I want my money back. All they did was make me feel like a horrible mother – first for not diligently putting my son through their methods, and second for diligently putting my son through their methods. One of them seriously had me placing Jack on the toilet for five minutes every thirty minutes! Can you imagine? (Maybe you can. Maybe you have this book too.) Jack thought I was punishing him, and he didn’t know why. It taught him to fear both the toilet and his mother, and it left him so tense that he didn’t go at all until he was napping.

Joy with her son, Jack.

Joy and her son, Jack. Photo courtesy of Joy Blackburn.

Toward the end of preschool, though, I was running out of runway. If Jack was still wearing a diaper when he entered kindergarten, he’d be sent home. So I read a few more articles and bought that fifth useless book and generally dragged my feet. I didn’t have the guts to put Jack through another rigid method. Honestly, if I had put a dog through one of these methods, the ASPCA (American Society for the Prevention of Cruelty to Animals) would have been at my door.

That got me thinking…

I grew up in southern California at a time when our neighbors still kept horses and chickens. Family dogs were primarily outside animals back then. Our yappy mutts peppered the yard with poop and kept our neighbors up at night with their barking. Totally free spirits. But when I was seven, my best friend across the street got an exotic Springer Spaniel puppy that was going to live in her house! So Cocoa — that’s the dog, not my friend — had to be paper trained. The seriousness with which my friend’s whole family took this process made an impression on seven-year-old me.
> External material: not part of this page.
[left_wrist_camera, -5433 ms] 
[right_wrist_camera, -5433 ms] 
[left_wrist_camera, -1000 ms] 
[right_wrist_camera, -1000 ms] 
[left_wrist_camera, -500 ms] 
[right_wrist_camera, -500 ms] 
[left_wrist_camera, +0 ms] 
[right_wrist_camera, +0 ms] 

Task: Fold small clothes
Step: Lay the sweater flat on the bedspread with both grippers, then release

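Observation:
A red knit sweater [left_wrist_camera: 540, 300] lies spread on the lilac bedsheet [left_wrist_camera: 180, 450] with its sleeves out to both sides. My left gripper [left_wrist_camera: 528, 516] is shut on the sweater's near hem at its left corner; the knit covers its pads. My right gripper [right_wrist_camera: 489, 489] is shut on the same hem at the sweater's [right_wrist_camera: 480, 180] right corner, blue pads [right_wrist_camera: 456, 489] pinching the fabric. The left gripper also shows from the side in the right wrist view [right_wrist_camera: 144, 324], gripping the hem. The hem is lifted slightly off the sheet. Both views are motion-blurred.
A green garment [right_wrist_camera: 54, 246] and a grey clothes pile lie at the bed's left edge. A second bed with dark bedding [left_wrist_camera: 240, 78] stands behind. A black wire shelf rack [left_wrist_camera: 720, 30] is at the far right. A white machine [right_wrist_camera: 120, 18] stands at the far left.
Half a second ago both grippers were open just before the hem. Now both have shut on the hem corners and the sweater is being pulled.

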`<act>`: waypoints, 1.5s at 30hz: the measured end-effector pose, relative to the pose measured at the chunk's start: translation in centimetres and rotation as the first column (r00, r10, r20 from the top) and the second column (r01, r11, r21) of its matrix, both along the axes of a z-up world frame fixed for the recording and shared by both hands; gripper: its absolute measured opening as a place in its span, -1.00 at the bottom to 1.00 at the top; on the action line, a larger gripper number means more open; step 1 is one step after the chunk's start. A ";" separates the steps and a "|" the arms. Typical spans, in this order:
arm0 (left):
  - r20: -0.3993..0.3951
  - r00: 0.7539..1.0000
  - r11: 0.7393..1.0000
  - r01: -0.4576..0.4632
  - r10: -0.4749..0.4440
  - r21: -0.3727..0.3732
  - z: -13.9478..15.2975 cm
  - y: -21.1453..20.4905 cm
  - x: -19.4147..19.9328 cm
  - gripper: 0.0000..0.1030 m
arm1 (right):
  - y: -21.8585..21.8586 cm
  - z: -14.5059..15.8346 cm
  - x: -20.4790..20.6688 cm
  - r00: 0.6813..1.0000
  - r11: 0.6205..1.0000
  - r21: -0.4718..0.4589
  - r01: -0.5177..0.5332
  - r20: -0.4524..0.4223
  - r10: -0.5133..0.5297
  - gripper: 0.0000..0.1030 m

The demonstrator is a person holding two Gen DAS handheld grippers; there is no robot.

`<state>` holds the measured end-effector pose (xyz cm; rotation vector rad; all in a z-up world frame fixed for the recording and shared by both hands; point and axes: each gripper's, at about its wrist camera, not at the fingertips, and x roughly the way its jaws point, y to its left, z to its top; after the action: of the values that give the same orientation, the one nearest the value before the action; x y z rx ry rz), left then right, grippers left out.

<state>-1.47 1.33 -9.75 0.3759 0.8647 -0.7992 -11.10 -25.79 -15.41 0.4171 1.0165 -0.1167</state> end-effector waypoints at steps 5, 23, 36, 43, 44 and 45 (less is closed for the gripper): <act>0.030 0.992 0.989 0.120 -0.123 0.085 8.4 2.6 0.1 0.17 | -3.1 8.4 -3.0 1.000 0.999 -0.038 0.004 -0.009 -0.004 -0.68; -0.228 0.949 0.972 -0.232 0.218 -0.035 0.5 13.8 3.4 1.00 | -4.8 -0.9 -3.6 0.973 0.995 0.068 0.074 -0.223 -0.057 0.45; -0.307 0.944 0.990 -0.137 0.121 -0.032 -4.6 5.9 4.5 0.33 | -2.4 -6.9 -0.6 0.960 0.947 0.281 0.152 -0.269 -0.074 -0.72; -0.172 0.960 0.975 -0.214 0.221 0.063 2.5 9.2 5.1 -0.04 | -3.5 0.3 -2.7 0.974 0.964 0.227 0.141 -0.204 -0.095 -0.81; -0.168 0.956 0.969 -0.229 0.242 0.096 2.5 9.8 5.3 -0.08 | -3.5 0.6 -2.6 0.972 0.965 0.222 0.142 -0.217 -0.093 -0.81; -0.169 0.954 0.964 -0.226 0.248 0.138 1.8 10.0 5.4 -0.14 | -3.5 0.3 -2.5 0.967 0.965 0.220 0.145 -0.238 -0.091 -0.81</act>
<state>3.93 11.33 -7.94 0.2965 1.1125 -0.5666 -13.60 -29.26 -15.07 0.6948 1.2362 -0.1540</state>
The side door of their house led to a mud room off the kitchen. They closed all the doors to this room and covered the entire floor with overlapping sheets of newspaper. They started with 14 sheets, and for two weeks, Cocoa would stay in this room. On the second day, when they laid fresh paper down, they used 13 sheets, leaving a small square of floor exposed. The floor was new to Cocoa, so she avoided it when she pottied. The next day, they laid down 12 sheets, and the square of floor got bigger. And so it went. By the end of the two-week period, there was only one sheet of newspaper in the room, and that’s where Cocoa did her business. She was trained. They opened the doors and Cocoa graduated into the rest of the house. Brilliant, right? They never had to swat her, rub her nose in poop, or yell, “Bad dog” at her, like the other neighborhood families did when their dogs snuck in and pottied.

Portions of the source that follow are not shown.